This topic describes how to configure client parameters for ApsaraMQ for Kafka. Properly configured parameters directly affect message throughput, delivery reliability, and consumer stability. The following sections cover producer and consumer parameters with recommended values and tuning guidance for production workloads.
Producer parameters
Message delivery
acks
Controls how many broker acknowledgments the producer requires before considering a send successful.
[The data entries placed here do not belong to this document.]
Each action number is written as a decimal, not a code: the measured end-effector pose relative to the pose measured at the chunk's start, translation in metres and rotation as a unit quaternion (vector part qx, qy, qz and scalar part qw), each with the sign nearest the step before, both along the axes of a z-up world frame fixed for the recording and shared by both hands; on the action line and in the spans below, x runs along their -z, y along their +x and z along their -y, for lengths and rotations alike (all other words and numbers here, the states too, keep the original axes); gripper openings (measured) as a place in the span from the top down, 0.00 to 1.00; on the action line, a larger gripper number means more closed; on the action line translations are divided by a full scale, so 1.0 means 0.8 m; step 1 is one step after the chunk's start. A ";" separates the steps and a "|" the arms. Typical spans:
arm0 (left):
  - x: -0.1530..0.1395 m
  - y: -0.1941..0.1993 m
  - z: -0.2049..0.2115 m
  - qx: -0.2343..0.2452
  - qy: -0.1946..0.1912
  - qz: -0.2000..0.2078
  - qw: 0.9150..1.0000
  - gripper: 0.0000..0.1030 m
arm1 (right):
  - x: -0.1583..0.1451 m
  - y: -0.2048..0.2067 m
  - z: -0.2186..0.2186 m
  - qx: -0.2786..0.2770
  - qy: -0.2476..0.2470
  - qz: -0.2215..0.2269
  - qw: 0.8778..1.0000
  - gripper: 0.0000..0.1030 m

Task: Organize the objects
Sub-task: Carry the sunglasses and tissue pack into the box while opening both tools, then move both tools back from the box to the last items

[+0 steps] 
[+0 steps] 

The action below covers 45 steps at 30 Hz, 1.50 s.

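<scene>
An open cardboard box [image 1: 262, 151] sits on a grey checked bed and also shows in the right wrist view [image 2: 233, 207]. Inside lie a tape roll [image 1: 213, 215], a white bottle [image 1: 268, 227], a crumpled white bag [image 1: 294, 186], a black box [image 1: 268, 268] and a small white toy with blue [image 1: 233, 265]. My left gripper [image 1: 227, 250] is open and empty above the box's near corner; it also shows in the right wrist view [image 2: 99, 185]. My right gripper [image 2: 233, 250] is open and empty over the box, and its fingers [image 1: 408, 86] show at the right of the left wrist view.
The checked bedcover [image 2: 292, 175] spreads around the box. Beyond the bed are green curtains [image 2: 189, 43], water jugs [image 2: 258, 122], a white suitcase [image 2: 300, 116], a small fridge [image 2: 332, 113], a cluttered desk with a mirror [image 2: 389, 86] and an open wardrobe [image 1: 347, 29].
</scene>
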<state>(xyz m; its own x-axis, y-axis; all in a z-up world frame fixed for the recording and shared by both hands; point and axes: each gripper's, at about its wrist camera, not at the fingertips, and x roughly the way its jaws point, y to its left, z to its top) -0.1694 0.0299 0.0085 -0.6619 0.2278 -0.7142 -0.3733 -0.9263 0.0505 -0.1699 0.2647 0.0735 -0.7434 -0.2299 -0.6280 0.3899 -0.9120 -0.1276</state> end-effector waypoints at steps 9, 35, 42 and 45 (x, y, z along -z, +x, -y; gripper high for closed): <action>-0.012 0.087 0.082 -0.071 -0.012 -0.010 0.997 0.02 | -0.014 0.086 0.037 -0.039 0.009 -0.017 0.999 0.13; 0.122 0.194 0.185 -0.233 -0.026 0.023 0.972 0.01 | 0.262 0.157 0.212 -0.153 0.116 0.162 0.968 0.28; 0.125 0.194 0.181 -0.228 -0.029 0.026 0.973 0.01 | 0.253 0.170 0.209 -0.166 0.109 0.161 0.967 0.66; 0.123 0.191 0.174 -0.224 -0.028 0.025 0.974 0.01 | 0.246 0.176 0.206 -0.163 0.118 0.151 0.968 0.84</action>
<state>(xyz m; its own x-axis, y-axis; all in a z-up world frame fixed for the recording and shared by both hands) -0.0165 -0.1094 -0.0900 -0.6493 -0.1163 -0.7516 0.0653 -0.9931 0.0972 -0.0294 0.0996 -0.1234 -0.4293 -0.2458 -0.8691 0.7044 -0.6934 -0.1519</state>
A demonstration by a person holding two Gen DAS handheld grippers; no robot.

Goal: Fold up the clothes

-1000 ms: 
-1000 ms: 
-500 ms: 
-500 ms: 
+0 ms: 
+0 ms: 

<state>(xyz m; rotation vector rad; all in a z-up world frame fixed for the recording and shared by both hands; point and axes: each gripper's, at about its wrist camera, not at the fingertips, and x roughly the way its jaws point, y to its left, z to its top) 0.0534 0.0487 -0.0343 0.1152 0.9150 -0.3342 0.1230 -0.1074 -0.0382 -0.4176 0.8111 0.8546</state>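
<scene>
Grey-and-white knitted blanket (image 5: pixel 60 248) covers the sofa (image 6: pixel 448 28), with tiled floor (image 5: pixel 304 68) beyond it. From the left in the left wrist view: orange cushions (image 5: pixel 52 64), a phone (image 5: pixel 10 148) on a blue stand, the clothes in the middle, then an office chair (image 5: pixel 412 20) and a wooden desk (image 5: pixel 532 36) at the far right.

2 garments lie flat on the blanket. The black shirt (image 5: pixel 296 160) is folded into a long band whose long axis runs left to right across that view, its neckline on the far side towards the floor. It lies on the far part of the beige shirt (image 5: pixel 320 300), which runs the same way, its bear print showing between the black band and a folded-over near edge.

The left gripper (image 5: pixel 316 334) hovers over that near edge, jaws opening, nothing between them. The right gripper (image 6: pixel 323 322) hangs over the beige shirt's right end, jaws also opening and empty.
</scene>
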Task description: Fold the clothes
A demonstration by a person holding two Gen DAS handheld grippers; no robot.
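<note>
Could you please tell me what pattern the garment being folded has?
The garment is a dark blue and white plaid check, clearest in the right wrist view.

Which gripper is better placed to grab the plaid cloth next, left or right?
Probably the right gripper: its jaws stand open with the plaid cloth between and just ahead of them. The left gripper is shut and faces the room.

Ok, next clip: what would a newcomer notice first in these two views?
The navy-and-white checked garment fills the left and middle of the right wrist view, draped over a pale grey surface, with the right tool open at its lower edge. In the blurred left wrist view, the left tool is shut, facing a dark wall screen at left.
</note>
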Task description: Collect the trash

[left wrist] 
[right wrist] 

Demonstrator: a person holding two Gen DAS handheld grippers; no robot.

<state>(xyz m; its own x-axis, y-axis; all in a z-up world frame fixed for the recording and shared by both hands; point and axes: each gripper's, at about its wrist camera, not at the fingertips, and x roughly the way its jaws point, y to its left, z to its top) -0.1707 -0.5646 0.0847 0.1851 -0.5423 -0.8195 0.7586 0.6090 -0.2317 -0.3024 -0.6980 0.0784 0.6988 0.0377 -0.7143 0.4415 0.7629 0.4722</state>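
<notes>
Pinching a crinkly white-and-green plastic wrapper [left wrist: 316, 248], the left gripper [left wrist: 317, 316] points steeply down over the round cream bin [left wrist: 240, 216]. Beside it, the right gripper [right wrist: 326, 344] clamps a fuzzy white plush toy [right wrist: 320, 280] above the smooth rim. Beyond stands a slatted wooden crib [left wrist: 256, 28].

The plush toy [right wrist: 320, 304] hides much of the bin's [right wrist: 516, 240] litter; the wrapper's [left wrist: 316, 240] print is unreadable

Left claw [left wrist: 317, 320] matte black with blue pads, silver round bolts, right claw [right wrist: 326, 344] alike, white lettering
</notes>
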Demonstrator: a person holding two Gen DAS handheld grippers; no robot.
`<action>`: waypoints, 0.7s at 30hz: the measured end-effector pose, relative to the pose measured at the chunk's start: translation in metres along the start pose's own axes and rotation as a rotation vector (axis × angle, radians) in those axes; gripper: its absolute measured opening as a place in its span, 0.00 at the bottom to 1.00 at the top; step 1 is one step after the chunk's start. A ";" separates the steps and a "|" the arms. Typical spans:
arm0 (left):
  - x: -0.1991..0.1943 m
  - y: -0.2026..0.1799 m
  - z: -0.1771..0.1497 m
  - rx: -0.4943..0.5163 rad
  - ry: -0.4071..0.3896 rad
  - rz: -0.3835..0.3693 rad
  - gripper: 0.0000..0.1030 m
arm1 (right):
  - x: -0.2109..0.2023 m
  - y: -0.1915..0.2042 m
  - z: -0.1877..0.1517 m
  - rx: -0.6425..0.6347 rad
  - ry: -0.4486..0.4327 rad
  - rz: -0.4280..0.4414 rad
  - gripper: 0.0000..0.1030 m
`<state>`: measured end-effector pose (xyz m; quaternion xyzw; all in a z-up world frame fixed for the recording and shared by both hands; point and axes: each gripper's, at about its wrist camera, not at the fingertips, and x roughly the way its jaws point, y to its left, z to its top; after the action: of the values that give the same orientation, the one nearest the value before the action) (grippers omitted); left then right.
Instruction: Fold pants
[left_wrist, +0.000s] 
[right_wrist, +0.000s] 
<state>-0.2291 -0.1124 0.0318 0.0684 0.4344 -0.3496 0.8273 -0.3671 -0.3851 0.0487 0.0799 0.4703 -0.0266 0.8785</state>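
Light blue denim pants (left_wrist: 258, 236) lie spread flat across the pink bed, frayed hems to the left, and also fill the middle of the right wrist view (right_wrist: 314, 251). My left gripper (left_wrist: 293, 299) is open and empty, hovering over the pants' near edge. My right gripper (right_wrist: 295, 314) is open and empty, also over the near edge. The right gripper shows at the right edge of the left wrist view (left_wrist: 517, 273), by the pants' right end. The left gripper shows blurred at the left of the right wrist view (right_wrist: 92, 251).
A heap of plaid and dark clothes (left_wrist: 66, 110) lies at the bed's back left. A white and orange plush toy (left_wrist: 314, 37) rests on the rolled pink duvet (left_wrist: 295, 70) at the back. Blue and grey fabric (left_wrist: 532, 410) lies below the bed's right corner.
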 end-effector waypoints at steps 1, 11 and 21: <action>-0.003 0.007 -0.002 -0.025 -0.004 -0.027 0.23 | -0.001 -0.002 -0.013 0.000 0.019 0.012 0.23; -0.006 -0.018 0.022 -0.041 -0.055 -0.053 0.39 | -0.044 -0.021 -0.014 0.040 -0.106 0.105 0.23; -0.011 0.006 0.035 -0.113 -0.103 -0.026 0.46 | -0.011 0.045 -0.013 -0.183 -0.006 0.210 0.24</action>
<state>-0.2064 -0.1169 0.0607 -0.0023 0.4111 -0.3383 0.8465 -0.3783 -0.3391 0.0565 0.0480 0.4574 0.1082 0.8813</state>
| Value | Behavior | Trade-off |
|---|---|---|
0 | No acknowledgment from the broker. | Highest throughput, highest risk of data loss. |
1 | Acknowledgment after the leader writes the data. | Balanced throughput and durability. Data loss is possible if the leader fails before followers replicate the data. |
all | Acknowledgment after the leader and all in-sync replicas write the data. | Lowest throughput, strongest durability. Data loss occurs only if the leader and all in-sync replicas fail simultaneously. |
Recommended value: 1 for most workloads that prioritize throughput over strict durability.
retries
Maximum number of times the producer retries a failed send. A higher value helps the producer recover from transient broker failures such as leader elections. Combine with retry.backoff.ms to control retry pacing.
retry.backoff.ms
Delay between send retries. A value that is too low can cause retry storms during broker failovers.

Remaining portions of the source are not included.